Hubbard Street Dance Chicago proved a worthy finale for Jacob’s Pillow Dance Festival’s 75th-anniversary season. Directed by Jim Vincent, HSDC is a well-trained and versatile troupe whose dancers are also beautiful performers of works from today’s best global choreographers. Many American modern-dance companies present only the works of their eponymous choreographer; HSDC allowed us to sample from an international menu. Still, five dances on one program would have been too much to digest if not for the quality of the works and the engaging and proficient elegance of the dancers. This program had an excess of visual similarities, mostly in lighting design and costuming.
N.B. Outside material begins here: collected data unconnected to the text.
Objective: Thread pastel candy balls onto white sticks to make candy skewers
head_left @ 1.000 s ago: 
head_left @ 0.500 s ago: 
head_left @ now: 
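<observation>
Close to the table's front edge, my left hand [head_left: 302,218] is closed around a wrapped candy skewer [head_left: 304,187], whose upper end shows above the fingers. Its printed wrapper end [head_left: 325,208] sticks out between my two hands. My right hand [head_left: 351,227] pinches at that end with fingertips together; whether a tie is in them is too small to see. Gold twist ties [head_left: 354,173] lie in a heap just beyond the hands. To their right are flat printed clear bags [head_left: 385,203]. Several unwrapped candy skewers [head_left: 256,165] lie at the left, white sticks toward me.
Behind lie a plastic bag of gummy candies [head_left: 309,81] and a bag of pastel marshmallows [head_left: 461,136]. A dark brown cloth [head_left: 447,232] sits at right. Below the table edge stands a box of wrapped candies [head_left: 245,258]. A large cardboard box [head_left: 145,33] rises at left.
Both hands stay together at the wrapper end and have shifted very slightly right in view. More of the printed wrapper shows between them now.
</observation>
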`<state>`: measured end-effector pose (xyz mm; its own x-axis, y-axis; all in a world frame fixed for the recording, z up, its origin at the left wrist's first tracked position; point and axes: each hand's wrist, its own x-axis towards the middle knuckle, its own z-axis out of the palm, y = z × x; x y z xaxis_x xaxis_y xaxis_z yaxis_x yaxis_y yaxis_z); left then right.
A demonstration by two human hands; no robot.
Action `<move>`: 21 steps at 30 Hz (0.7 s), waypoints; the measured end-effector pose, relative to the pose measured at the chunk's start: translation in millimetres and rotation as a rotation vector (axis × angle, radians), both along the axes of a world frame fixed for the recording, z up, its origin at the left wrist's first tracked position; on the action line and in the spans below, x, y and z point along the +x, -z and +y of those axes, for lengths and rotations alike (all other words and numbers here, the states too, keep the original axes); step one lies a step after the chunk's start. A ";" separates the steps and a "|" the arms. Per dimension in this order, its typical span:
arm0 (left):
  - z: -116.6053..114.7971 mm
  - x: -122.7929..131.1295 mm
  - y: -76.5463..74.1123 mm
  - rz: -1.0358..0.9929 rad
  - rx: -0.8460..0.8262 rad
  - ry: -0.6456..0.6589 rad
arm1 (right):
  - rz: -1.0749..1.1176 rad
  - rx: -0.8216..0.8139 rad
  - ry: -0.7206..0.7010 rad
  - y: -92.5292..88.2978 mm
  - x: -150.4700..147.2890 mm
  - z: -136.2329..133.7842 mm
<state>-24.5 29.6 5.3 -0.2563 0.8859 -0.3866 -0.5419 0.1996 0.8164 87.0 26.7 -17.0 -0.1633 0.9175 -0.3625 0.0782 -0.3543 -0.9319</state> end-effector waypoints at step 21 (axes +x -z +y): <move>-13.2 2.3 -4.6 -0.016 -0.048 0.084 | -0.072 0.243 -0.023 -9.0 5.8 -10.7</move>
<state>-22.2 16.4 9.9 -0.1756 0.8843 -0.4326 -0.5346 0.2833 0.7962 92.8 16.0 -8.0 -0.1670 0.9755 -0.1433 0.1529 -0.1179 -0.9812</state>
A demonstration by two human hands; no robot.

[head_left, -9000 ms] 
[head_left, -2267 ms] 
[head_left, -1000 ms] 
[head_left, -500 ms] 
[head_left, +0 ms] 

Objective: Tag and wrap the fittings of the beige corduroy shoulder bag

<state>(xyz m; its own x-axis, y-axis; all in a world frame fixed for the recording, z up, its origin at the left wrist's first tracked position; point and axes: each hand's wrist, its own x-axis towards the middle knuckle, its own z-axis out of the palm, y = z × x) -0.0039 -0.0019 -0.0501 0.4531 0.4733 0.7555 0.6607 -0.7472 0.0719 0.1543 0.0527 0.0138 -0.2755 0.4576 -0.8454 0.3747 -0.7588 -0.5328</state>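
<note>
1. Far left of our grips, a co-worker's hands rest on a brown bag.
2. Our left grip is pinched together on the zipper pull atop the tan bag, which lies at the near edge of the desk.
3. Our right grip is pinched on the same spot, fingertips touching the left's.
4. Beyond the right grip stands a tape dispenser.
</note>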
The program opened with Twyla Tharp’s 1979 classic Baker’s Dozen, still lucky, still fresh. A dancer slithers into a pirouette and then pops out into a cartwheel, and might from there be pulled off stage in a most awkward position — crouched on heels — but with a catbird-seat smile. Some companies adopt a nonchalant mien when performing Tharp dances, and though that complements the shruggish slink and easygoing athleticism of her movement, HSDC’s joie de vivre shows Baker’s Dozen from another angle. The jokes are still there — the exiting and entering shenanigans, the duets complicated into trios (nonplussing the men but tickling the women) — and so are the out-of-nowhere dance sequences, such as the man’s thigh-slapping, finger-snapping, torso-gyrating solo. Baker’s Dozen proved the HSDC dancers to be fluent in several genres. (Their least effective work was in the closer, Nacho Duato’s Gnawa, a disappointment to this huge Duato fan — the quiet central duet aside, it settled too easily.)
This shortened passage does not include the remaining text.